If Nishiki Market is the kitchen of Kyoto, then Kyoganmo (京がんも・京生麩・京湯葉) is the kitchen of Nishiki, literally. Massive worn stainless steel pots, so big that you can practically sail away in, line the sky blue tiled kitchen just inches away from the market stalls and the camera snapping tourists.
The current owner is the fourth generation manager of this no frills authentic tofu kitchen, having been in the same family for over one hundred years. His weathered face has seen the comings and goings at this market, and it seems that nothing fazes him. Disasters and things that go wrong in the kitchen, he has seen it all.

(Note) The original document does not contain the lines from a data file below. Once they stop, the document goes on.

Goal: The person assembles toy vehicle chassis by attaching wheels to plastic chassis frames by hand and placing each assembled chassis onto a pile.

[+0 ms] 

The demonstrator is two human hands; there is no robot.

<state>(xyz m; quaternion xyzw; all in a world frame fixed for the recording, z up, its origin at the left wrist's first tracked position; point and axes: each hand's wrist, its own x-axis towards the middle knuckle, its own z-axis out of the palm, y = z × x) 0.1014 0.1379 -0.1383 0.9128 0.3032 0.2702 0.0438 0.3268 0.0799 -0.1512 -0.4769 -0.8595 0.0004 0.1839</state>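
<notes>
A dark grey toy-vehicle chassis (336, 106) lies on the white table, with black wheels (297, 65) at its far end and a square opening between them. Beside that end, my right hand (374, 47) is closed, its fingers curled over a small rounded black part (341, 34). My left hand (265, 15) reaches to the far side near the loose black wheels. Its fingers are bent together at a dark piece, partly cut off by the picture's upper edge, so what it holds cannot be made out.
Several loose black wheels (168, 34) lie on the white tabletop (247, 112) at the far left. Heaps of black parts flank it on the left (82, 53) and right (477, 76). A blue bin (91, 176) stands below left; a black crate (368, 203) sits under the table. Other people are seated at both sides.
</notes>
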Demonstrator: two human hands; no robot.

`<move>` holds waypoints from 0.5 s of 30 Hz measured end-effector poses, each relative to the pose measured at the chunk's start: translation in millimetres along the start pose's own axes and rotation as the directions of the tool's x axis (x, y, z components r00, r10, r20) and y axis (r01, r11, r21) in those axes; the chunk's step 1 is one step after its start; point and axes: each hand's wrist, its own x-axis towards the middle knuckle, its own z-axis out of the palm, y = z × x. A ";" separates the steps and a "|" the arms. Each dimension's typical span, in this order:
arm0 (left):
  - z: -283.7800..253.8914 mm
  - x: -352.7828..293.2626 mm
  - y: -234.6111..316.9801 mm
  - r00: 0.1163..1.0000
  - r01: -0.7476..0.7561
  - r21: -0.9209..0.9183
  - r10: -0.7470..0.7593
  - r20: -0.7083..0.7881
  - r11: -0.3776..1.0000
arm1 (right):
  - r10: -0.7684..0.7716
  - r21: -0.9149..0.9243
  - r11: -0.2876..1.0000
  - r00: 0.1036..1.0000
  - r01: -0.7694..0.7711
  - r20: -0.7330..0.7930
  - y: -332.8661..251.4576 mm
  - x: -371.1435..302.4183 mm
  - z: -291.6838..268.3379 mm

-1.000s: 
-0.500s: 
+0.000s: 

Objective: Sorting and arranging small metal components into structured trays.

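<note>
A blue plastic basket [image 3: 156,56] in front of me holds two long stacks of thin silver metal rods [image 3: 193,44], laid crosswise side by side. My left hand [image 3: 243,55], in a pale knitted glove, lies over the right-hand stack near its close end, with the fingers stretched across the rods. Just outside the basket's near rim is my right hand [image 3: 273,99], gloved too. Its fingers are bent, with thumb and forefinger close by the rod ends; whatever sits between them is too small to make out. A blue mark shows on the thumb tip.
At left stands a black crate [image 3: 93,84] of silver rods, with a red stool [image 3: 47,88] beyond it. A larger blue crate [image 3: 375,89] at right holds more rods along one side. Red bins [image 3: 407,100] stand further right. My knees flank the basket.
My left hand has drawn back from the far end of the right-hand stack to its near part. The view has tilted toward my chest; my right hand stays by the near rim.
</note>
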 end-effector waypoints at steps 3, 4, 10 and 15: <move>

Today I had the fortune of a private lesson in how to make tofu, which is a real labor of love. Early each morning, as he has done for so many decades, he lovingly soaks and drains the soy beans in these huge metal pots, like he is cooking a big family banquet. He also has these massive metal grinders to blend the soya beans, which like him is like a well-oiled machine. Taste wise, it is really important to have best quality water to blend these beans, and fortunately the spring water in Kyoto is both pure and abundant. After heating this mixture, you need to carefully drain the soy milk, itself having an amazing taste being so fresh. You can see the massive wooden lids and presses that are reminiscent of those seen in some ukiyo-e woodblock prints, some of which portray the same stalls in Nishiki Market that you see today.
By making tofu from scratch instead of using pre made soy milk gives it a creamier, nuttier taste. It also allows him to serve all its by products that you can see at the stall. Yuba, loosely translated as tofu skin created during the heating process, is a Kyoto delicacy, known as kyo-yuba. The Musubi yuba (tied tofu skin) and Kyo Yuba are sold in plain transparent packaging from 350 yen onwards. Its accessibility today is a far cry from the Edo period a few hundred years ago, when its labor intensive nature meant that it was a luxury item reserved for the Shogun during special occasions. In the Meiji period more than a hundred years ago, they included the use of American soy beans bought after Commodore Perry, and this American influence can be seen both in the ingredients and the ways soya beans are used. Just go down to stall 50, the Kyoto Tofu Fujino’s Konnamonja shop on the same street and try some amazingly light and healthy soya milk donuts. Who said donuts can’t be healthy? Now you can have your cake and eat it.